* [Records]
"""

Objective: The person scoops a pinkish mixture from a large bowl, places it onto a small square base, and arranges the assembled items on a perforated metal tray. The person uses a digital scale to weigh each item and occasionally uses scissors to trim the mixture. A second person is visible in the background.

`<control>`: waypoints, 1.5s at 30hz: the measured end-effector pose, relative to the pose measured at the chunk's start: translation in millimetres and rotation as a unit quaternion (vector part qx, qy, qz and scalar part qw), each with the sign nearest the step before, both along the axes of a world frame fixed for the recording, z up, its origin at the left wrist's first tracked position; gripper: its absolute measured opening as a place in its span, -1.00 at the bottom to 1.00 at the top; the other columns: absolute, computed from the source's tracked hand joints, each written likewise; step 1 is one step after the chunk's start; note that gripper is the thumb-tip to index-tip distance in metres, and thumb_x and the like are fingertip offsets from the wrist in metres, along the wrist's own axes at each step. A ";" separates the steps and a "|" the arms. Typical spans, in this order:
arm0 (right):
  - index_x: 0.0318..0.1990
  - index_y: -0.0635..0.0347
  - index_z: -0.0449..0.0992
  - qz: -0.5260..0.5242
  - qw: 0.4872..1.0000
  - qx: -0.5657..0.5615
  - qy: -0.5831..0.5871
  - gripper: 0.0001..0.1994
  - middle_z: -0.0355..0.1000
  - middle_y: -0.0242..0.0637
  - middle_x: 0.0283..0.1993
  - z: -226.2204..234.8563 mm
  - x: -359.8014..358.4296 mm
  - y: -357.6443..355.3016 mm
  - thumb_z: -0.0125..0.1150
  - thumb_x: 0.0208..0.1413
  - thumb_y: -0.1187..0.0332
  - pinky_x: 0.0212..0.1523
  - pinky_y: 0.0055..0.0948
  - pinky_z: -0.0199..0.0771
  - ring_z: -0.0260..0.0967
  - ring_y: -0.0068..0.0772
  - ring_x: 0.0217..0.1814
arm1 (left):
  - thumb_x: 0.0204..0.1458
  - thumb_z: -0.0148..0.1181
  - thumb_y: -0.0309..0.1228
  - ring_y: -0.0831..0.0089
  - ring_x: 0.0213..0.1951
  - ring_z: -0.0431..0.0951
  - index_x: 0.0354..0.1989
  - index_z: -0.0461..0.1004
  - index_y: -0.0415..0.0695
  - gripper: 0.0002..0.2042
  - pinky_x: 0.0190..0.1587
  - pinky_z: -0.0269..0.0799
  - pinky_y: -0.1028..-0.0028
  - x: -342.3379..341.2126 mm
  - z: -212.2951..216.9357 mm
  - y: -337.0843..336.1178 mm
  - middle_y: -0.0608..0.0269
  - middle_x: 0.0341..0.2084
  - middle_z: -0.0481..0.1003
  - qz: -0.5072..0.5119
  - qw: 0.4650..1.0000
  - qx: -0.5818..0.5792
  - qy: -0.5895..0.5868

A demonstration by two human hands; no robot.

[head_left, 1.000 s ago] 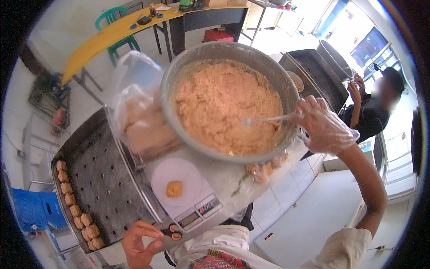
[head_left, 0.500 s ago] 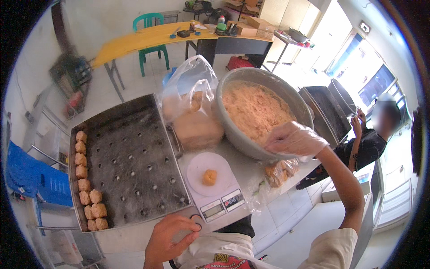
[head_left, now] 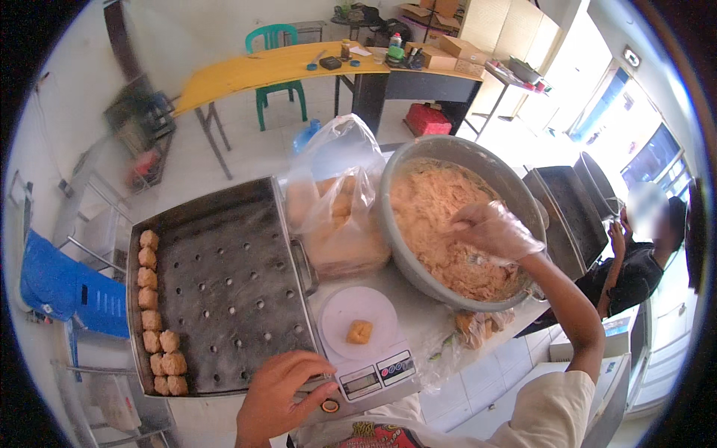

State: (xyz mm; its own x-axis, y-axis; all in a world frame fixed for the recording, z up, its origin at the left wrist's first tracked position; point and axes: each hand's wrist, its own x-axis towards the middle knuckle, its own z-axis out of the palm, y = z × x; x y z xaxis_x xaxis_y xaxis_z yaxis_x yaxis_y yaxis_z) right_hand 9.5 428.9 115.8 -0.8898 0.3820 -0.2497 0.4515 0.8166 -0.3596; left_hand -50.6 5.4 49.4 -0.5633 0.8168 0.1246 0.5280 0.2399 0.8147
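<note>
My left hand point(head_left: 287, 392) is bare and open, its fingers apart beside the front left corner of a white kitchen scale point(head_left: 366, 340). On the scale's round plate sits a golden cube that looks like fried tofu point(head_left: 359, 331). My right hand point(head_left: 493, 233), in a clear plastic glove, reaches into a big grey basin point(head_left: 396, 250). Its fingers are bunched against the pinkish-orange mixture point(head_left: 429, 198); whether they hold any is hidden. Left of the scale lies a dark metal tray with holes point(head_left: 224, 261), several coated lumps point(head_left: 148, 278) lined along its left side.
Behind the scale stands a clear plastic bag point(head_left: 340, 224) of golden pieces. A smaller bag point(head_left: 478, 328) lies by the basin's front. Another dark tray point(head_left: 567, 201) is at the right, where a person point(head_left: 635, 254) in black works. A yellow table point(head_left: 246, 75) stands farther back.
My right hand has gone from above the basin's near rim down into the mixture. The left hand stays beside the scale. The whole view has shifted slightly.
</note>
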 end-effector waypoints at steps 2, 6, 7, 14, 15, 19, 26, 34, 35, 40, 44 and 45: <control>-0.01 0.17 0.70 0.007 0.998 0.021 0.064 -0.73 0.66 -0.12 -0.04 -6.9 8.7 28.8 0.38 0.20 0.26 0.02 -0.24 0.61 0.60 -0.23 -0.03 | 0.08 0.45 -0.33 0.05 0.06 0.61 0.02 0.58 -0.13 -0.65 0.12 0.52 0.20 0.2 1.0 5.2 0.04 0.04 0.57 -0.030 0.998 -0.047 0.037; 0.05 0.18 0.67 0.054 0.985 -0.102 0.129 -0.71 0.58 -0.20 0.17 8.2 21.8 43.2 0.39 0.16 0.41 -0.03 -0.34 0.66 0.56 -0.38 0.02 | 0.03 0.49 -0.26 0.07 0.30 0.46 0.27 0.43 -0.09 -0.39 0.31 0.39 0.10 -20.6 -14.7 41.1 0.01 0.27 0.43 -0.086 0.981 -0.130 0.112; 0.06 0.19 0.66 0.061 0.981 -0.136 0.126 -0.70 0.56 -0.21 0.20 6.3 20.9 46.3 0.39 0.16 0.43 -0.03 -0.36 0.67 0.55 -0.41 0.03 | 0.02 0.49 -0.25 0.08 0.35 0.41 0.34 0.38 -0.08 -0.33 0.36 0.34 0.07 -24.2 -15.7 47.4 0.00 0.32 0.38 -0.100 0.975 -0.148 0.132; 0.10 0.22 0.66 0.043 0.993 -0.101 0.037 -0.68 0.64 -0.24 0.08 9.1 17.0 34.3 0.39 0.20 0.39 0.08 -0.35 0.59 0.56 -0.35 0.10 | -0.13 0.54 -0.29 0.14 0.34 0.39 0.28 0.44 -0.13 -0.28 0.38 0.14 -0.20 -6.8 -24.3 82.3 0.06 0.13 0.51 -0.081 0.870 -0.280 0.397; 0.05 0.22 0.69 0.127 0.987 -0.084 0.052 -0.69 0.65 -0.23 0.08 5.3 18.5 41.1 0.42 0.21 0.30 0.11 -0.34 0.57 0.57 -0.35 0.08 | -0.14 0.54 -0.29 0.15 0.32 0.40 0.27 0.44 -0.13 -0.29 0.39 0.14 -0.17 -5.4 -22.7 84.8 0.09 0.12 0.51 -0.081 0.867 -0.268 0.412; 0.01 0.20 0.72 0.071 0.985 -0.136 0.073 -0.71 0.65 -0.29 -0.05 -9.5 17.6 28.7 0.45 0.16 0.32 0.07 -0.40 0.59 0.55 -0.46 -0.05 | -0.03 0.48 -0.24 0.11 0.29 0.46 0.33 0.40 -0.10 -0.30 0.38 0.22 -0.06 -22.7 -38.5 84.5 0.02 0.15 0.53 -0.164 0.897 -0.276 0.304; 0.05 0.22 0.69 0.086 0.987 -0.128 0.049 -0.64 0.59 -0.27 0.01 -6.3 6.8 38.6 0.49 0.19 0.21 0.02 -0.43 0.62 0.55 -0.47 -0.01 | -0.02 0.46 -0.35 0.01 0.02 0.65 0.15 0.54 -0.13 -0.50 0.15 0.51 0.06 -22.9 -28.0 80.5 -0.01 0.00 0.62 -0.111 0.968 -0.192 0.117; 0.11 0.20 0.66 -0.052 0.922 -0.377 0.069 -0.64 0.57 -0.28 0.11 -15.1 8.7 38.6 0.44 0.19 0.30 0.19 -0.37 0.59 0.52 -0.37 0.15 | 0.00 0.54 -0.49 0.37 0.10 0.64 0.18 0.52 -0.20 -0.47 0.22 0.54 0.33 -1.6 6.0 37.5 0.15 0.04 0.63 -0.062 0.965 -0.016 -0.254; 0.12 0.21 0.65 -0.019 0.935 -0.348 0.068 -0.63 0.57 -0.28 0.14 -16.0 9.7 39.7 0.42 0.21 0.27 0.17 -0.38 0.58 0.51 -0.40 0.17 | 0.01 0.55 -0.48 0.38 0.11 0.64 0.18 0.52 -0.20 -0.48 0.23 0.54 0.32 1.2 0.7 33.5 0.15 0.04 0.63 -0.063 0.960 -0.005 -0.271; 0.11 0.16 0.67 0.056 0.984 -0.155 0.063 -0.64 0.59 -0.27 0.13 -20.2 4.3 38.8 0.46 0.17 0.29 0.18 -0.38 0.56 0.51 -0.43 0.16 | 0.02 0.57 -0.48 0.39 0.12 0.63 0.18 0.51 -0.23 -0.47 0.27 0.51 0.32 2.0 -18.8 26.7 0.15 0.06 0.62 -0.077 0.944 0.027 -0.318; 0.10 0.11 0.67 -0.023 0.982 -0.183 0.050 -0.63 0.59 -0.27 0.09 -20.7 -2.2 39.4 0.50 0.12 0.31 0.25 -0.29 0.53 0.52 -0.33 0.15 | 0.04 0.54 -0.52 0.39 0.12 0.62 0.20 0.48 -0.27 -0.47 0.26 0.52 0.32 -2.7 -20.0 24.2 0.14 0.06 0.62 -0.056 0.932 0.048 -0.355; 0.10 0.10 0.68 -0.041 0.975 -0.212 0.056 -0.62 0.60 -0.28 0.08 -23.4 -3.7 40.2 0.50 0.12 0.29 0.26 -0.26 0.52 0.53 -0.32 0.15 | 0.07 0.51 -0.55 0.40 0.11 0.62 0.20 0.48 -0.28 -0.49 0.25 0.52 0.34 -5.9 -21.4 23.1 0.15 0.06 0.62 -0.059 0.934 0.058 -0.348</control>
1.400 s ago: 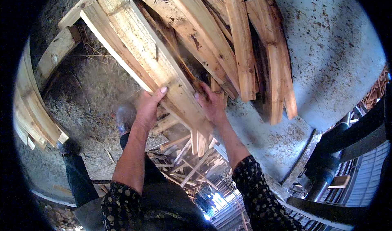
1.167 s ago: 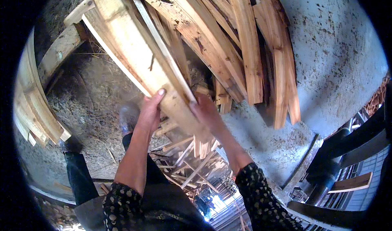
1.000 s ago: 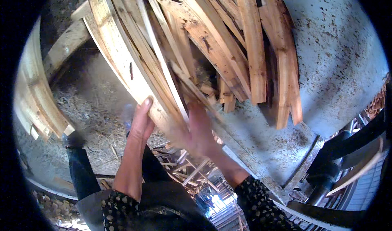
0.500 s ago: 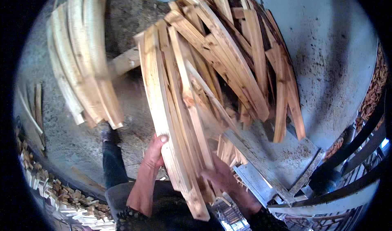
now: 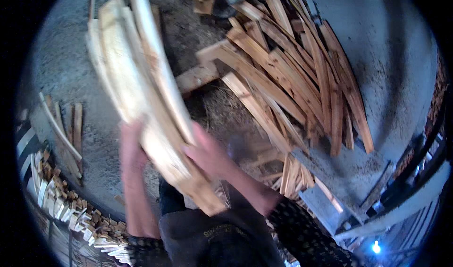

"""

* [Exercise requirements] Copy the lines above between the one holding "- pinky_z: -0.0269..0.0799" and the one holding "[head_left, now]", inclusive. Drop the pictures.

* [Response]
  - pinky_z: -0.0269..0.0799
  - pinky_y: -0.1028..-0.0028
  - x: -342.3379..341.2126 mm
  - z: -212.2951..216.9357 mm
  - y: -337.0843..336.1178 mm
  - middle_y: -0.0608..0.0269
  - middle_x: 0.0341..0.2084
  - middle_z: -0.0481..0.1003
  - qz: -0.5072..0.5119
  - qw: 0.4650..1.0000
  - qx: -0.5818..0.5792
  - qy: -0.5895..0.5868

A demonstration by two human hands; no robot.

[head_left, 1.000 s ago] 
[head_left, 0.500 s ago] 
[head_left, now] 

The output requires no additions.